Stranger things may have happened in the annals of church history, but the recent lopsided votes in several Virginia Episcopal congregations may qualify as among the strangest at first glance. Why? They voted in favor of leaving that denomination’s Virginia Diocese and coming under the leadership of two African Anglican archbishops: Nigeria’s Peter Akinola and Uganda’s Henry Orombi.
Liberal Virginia Bishop Peter J. Lee, whose diocese has been diminished by the votes, was shocked. He is reported to have exclaimed that the Virginia churches were now being “occupied” by Nigerians. Is the whole affair simply bizarre, or is it merely the culmination of a startling reversal of roles between modern Western Christendom and the orthodox native African churches that the West planted long ago?

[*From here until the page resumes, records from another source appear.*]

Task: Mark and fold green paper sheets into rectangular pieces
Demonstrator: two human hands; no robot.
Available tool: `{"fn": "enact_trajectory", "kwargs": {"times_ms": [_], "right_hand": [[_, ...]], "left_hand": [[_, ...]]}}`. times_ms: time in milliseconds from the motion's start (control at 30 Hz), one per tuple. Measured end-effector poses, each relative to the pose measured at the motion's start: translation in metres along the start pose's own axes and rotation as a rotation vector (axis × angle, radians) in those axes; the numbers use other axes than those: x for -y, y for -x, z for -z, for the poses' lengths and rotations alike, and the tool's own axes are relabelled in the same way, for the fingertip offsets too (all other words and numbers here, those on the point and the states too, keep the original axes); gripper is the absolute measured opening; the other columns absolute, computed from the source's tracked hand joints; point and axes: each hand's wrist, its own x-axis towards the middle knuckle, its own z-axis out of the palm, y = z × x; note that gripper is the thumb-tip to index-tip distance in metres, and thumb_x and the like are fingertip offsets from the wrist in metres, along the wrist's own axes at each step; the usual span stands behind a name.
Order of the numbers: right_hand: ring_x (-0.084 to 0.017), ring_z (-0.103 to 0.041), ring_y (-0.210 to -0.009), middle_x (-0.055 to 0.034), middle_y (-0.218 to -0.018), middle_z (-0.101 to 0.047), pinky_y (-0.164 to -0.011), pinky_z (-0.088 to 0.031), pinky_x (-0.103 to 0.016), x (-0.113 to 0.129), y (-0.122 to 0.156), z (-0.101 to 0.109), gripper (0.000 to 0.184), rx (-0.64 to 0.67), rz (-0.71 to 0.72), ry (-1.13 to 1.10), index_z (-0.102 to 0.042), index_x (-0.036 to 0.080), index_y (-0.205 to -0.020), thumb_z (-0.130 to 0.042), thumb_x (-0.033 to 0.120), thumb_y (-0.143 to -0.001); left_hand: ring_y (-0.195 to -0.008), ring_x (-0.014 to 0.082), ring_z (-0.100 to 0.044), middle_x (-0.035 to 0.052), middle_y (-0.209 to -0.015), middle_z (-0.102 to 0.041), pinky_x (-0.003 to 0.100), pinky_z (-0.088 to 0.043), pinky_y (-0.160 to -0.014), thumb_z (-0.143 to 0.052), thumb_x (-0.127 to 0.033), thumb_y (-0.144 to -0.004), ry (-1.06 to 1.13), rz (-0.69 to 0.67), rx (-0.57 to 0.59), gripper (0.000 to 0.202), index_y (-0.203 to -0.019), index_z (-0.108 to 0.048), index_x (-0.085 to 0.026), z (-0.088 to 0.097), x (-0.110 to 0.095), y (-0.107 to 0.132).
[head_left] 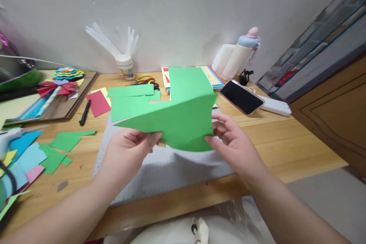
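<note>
Both my hands hold a folded sheet of green paper (183,118) up above a grey cutting mat (171,169) on the wooden table (286,141). My left hand (130,150) pinches its lower left edge, fingers closed on the paper. My right hand (233,141) grips its right edge, thumb in front and fingers behind. Loose green strips (130,91) lie on the table behind the sheet.
Green, blue and pink paper scraps (54,152) lie left, with a black pen (85,112), red paper (98,103) and paper flowers (61,82). Scissors (144,81), a cup of white strips (126,65), stacked coloured sheets (213,78), a phone (241,97) and a bottle (243,55) stand behind.
</note>
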Motion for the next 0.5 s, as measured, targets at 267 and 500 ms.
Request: {"fn": "enact_trajectory", "kwargs": {"times_ms": [267, 500], "right_hand": [[-0.021, -0.072, -0.079, -0.0027, -0.09, -0.077, -0.075, -0.059, -0.038, -0.019, -0.016, -0.024, 0.023, -0.077, 0.014, -0.243, -0.072, 0.024, -0.096, -0.072, 0.041, -0.081], [-0.024, -0.065, -0.116, -0.0061, -0.124, -0.069, -0.1, -0.052, -0.042, 0.0, 0.018, -0.023, 0.031, -0.05, 0.7, 0.256, -0.071, 0.026, -0.115, -0.06, 0.014, -0.089]], "left_hand": [[-0.063, 0.0142, -0.066, 0.0001, -0.067, -0.068, 0.02, -0.049, -0.05, -0.079, -0.027, -0.062, 0.615, 0.179, -0.014, 0.02, -0.076, -0.067, -0.019, -0.009, 0.013, -0.01], [-0.097, 0.0245, -0.069, 0.0092, -0.111, -0.071, 0.034, -0.058, -0.079, -0.069, -0.028, -0.075, 0.641, 0.271, 0.086, 0.021, -0.094, -0.067, -0.019, -0.008, 0.022, -0.001]]}}
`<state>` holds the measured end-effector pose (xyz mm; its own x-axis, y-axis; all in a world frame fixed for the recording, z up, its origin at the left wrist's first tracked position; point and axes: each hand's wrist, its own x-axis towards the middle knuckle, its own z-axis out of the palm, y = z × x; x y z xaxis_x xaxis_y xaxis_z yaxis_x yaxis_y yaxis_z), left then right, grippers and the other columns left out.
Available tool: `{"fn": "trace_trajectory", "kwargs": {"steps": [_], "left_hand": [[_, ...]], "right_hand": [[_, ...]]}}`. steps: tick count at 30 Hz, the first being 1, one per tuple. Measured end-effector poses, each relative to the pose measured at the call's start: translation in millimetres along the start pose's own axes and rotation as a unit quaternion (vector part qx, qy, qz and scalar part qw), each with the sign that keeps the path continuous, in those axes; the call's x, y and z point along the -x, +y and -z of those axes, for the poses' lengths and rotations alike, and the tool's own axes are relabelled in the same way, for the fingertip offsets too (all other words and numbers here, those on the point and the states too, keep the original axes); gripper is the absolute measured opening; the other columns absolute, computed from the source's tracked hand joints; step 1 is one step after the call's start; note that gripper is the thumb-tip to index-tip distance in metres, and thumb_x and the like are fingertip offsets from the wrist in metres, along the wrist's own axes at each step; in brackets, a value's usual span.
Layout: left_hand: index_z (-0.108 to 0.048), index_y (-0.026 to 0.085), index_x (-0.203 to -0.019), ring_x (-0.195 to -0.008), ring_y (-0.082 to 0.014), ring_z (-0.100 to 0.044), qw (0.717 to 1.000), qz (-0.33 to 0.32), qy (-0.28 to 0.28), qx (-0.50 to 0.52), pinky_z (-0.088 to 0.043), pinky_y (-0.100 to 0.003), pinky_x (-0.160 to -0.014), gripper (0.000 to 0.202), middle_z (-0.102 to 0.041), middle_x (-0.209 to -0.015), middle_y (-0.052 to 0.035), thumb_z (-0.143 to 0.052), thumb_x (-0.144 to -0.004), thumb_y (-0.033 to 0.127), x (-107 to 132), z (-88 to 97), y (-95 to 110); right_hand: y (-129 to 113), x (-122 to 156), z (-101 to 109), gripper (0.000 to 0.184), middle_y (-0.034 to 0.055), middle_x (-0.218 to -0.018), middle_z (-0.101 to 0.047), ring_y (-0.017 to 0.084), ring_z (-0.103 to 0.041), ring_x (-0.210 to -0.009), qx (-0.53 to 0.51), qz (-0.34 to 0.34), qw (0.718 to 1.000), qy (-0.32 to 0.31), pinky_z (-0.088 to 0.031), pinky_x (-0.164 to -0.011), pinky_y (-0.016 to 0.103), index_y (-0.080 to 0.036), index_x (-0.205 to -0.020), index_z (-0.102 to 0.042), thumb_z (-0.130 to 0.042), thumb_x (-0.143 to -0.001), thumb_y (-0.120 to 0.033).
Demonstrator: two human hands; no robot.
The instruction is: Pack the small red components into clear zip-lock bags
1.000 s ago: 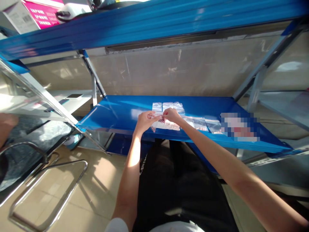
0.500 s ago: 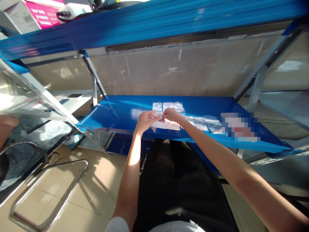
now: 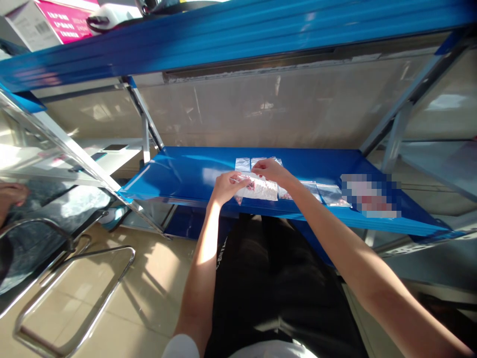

To answer that question, a short history lesson is in order. During the last half of the 19th century and early 20th century, Christian missionaries of all denominations (including the Anglicans) evangelized Africa in an effort to convert Africans to Christ. In most cases this meant that the converts had to give up traditional paganism and its religious, social and sexual practices because they were contrary to biblical teaching.
Many Africans who became Christians renounced local gods, polygamy and sexual cultish practices. Their spiritual descendants, the so-called “indigenous” African Christians, while often tempted by the tug of traditional paganism, have continued to take the Word of God seriously on the subjects of social arrangements and human sexuality. The Western missionaries of the past, especially the Anglicans, were intent upon raising up native church leaders who would be uncompromising where traditional pagan culture was in conflict with Scripture. They succeeded.
At the same time that Christian church leaders in Africa remained orthodox, many Western mainline church leaders gradually abandoned their biblical convictions and accepted portions of modern or post-modern views of social and sexual practices contrary to biblical teaching. Of course, the immediate cause of the Virginia congregational votes was the Episcopal Church USA’s official endorsement of practicing homosexual Gene Robinson for the office of bishop of New Hampshire. But the larger question is the authority of God’s Word in the face of cultural pressures. Ironically the “secessionist” Virginia parishes, which are resisting modern neo-paganism, found as their allies those African churches that have had a long history of opposing traditional paganism.
It is a matter for rejoicing that these Virginia Episcopalians have found new church leaders who possess strong spiritual backbones. On the other hand, it is sad that Virginia Christians have had to go half-way around the world to locate leaders who are willing to stand firm against anti-biblical cultural pressure.